• **ACTIVITY**:
Will you output all of the data below exactly, omitting the images?

== == ==

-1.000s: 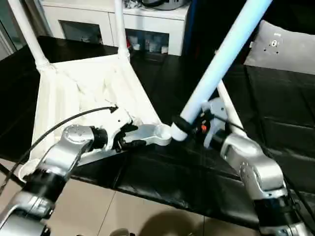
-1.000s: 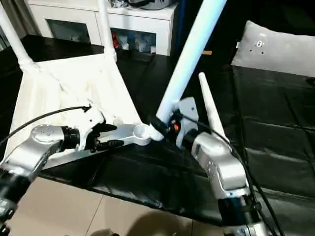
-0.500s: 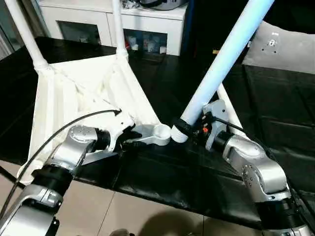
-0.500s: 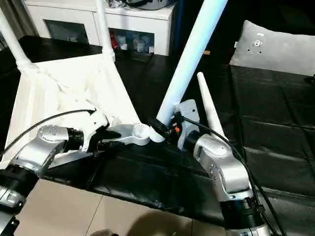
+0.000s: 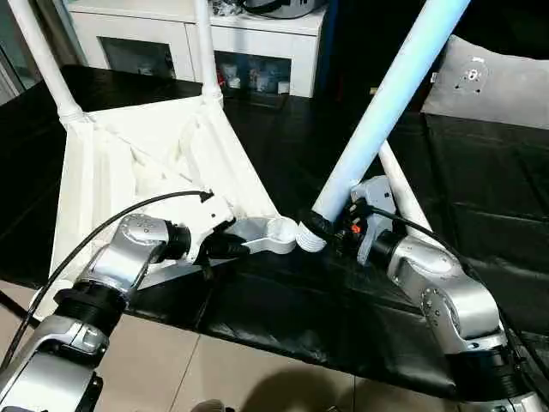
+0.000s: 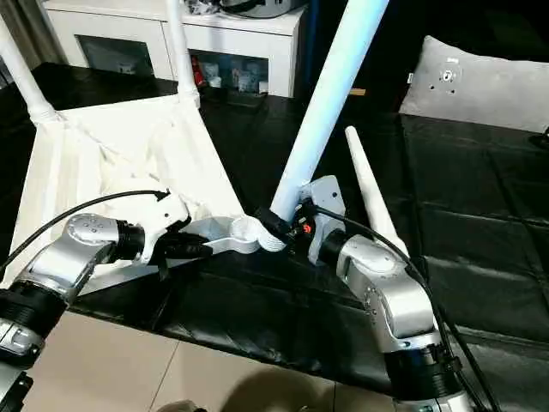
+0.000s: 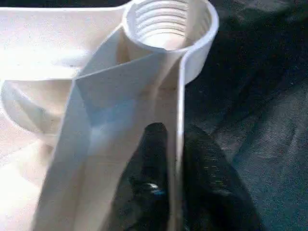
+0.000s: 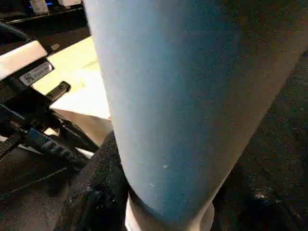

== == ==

• **RESULT**:
-1.000s: 
-1.000s: 
-0.500s: 
-0.500s: 
+0.000s: 
+0.000s: 
+0.000s: 
+0.000s: 

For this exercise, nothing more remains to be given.